Six mesures à prendre pour mettre fin à la violence contre les enfants
Si l’élimination de la violence est un impératif d’éthique, elle présente aussi un intérêt économique. Outre l’incidence qu’elle a sur les enfants qui en sont victimes et sur leurs familles, la violence coûte énormément à la société : dans le monde entier, elle détourne des milliards de dollars de dépenses publiques et ralentit le développement économique, érode le capital humain et social, et empêche fortement les enfants de réaliser tout leur potentiel du fait des énormes pertes économiques qu’elle entraîne pour la société.
Il faut donc agir d’urgence. Voici six principales mesures que les pays peuvent prendre pour tenir l’engagement qu’ils ont pris d’éliminer la violence contre les enfants.
Élaborer une stratégie nationale de lutte contre la violence faite aux enfants qui soit axée sur ces derniers, intégrée, multidisciplinaire et assortie d’un calendrier.
Il convient de prendre toutes les dispositions nécessaires pour intégrer la question de la protection des enfants contre la violence à tous les niveaux de l’État et en faire une composante essentielle du programme national de développement. Il faut veiller à ce que les professionnels concernés bénéficient d’une formation adéquate sur les mécanismes de prévention de la violence et d’intervention adaptés aux enfants, et reçoivent des orientations sur la manière de prévenir et de combattre cette violence, et de communiquer l’information y relative. En particulier, il importe de fournir les fonds nécessaires au succès de ces initiatives.
Adopter des dispositions juridiques interdisant la violence contre les enfants et les appliquer efficacement.
L’interdiction juridique de la violence contre les enfants doit couvrir toutes les manifestations de celle-ci, notamment en ce qui concerne les nouvelles questions telles que l’utilisation à mauvais escient des technologies de l’information et des communications. Les pays doivent investir dans l’application des lois et dans la mise en place de systèmes judiciaires adaptés à la famille et à l’enfant ainsi que de systèmes et de services de protection de l’enfance solides et utiles.
Redoubler d’efforts pour rendre la violence contre les enfants socialement intolérable.
L’élimination de la violence contre les enfants exige de changer les attitudes et les comportements profondément ancrés qui légitiment cette violence, notamment ceux qui font d’elle un moyen d’imposer la discipline au sein de la famille ainsi que dans les écoles et autres institutions.
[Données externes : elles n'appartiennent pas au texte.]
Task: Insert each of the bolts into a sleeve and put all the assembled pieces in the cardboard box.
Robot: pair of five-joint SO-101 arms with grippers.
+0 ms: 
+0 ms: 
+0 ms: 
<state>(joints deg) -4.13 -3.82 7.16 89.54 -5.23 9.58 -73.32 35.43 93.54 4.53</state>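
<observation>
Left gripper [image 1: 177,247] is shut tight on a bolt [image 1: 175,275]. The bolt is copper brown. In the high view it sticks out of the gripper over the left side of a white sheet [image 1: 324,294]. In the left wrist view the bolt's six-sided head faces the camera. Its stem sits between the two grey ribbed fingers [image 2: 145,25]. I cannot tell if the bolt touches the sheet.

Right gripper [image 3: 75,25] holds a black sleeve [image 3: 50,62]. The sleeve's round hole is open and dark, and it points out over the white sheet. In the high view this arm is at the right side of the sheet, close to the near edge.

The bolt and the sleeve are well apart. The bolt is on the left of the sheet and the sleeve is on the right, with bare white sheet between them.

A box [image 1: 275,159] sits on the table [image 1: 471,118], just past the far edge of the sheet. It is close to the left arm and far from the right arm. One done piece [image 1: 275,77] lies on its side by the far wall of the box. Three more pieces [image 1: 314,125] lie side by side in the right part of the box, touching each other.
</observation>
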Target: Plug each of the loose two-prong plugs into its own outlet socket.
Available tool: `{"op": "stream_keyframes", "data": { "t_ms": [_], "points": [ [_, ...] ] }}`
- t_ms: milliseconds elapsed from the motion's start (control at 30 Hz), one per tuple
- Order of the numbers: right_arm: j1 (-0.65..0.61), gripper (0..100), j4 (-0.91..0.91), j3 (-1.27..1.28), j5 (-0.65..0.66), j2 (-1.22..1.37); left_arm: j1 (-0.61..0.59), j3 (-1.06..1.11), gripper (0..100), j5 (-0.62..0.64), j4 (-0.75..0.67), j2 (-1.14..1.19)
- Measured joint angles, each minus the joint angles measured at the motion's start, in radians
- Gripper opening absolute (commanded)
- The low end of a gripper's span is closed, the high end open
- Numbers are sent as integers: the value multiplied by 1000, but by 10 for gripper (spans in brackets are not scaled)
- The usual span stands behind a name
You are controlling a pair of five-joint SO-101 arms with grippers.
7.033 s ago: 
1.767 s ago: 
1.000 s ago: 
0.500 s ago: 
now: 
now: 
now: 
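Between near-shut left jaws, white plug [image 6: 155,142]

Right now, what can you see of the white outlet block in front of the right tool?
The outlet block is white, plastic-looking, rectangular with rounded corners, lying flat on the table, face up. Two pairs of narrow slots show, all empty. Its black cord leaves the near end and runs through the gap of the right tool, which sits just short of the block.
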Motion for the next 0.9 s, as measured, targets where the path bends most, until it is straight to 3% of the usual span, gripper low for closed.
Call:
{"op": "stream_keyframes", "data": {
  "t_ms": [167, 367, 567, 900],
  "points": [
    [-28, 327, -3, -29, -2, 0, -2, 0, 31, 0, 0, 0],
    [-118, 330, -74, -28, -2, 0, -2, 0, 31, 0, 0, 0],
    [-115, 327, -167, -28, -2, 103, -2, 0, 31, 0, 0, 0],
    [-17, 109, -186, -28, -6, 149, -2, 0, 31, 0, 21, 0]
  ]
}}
Mobiliser toutes les parties prenantes, notamment les notables et les chefs religieux, aux fins de la sensibilisation et de l’amélioration des normes sociales positives peut permettre d’éliminer les croyances profondément enracinées qui légitiment la violence.
Promouvoir, dans le cadre de la prévention et de la lutte contre la violence faite aux enfants, l’inclusion sociale des filles et des garçons particulièrement exposés.
Il convient d’aider les familles afin qu’elles puissent prendre bien soin de leurs enfants. Cette mesure permettra de prévenir l’abandon d’enfants et de mettre un terme à leur placement dans des institutions où ils peuvent être davantage exposés à la violence. Cela vaut surtout pour les enfants âgés de moins de trois ans, dont le développement peut être sévèrement compromis par le placement en institution. L’investissement dans les programmes de parentalité positive et les systèmes de protection sociale, ainsi que dans la prise en charge et le développement de la petite enfance, doit recevoir une attention toute particulière et être financé à titre prioritaire.
Établir des systèmes de données et des éléments de preuve solides ou les améliorer afin de prévenir la violence contre les enfants.
Il convient de mettre au point des outils et des indicateurs de suivi portant sur tous les enfants – garçons et filles, toutes origines et classes d’âge confondues. L’enregistrement universel des naissances est le premier volet – et le plus crucial – d’un système de suivi efficace.
Collaborer avec d’autres gouvernements pour faire en sorte que la protection des enfants soit au cœur du programme de développement international pour l’après-2015.
Au moment où la communauté internationale examine le futur programme de développement mondial et définit les objectifs de développement durable pour l’après-2015, la question de la violence contre les enfants, notamment les filles et les garçons les plus vulnérables et les plus marginalisés, doit être examinée en priorité et reconnue comme étant transversale. Le programme de développement pour l’après-2015 doit comporter des cibles explicites relatives à l’élimination de toutes les formes de violence contre les enfants ainsi que des indicateurs et des mécanismes de suivi clairement définis.
Prévenir et éliminer la violence contre les enfants exige de mener, à l’échelle mondiale, un effort d’une ampleur sans précédent, auquel participeront les responsables politiques et les citoyens ordinaires, y compris les enfants et les jeunes. Cette année marquant le vingt-cinquième anniversaire de la Convention relative aux droits de l’enfant offre une occasion en or d’intensifier cet effort et de placer la protection des enfants contre la violence au cœur du programme d’action.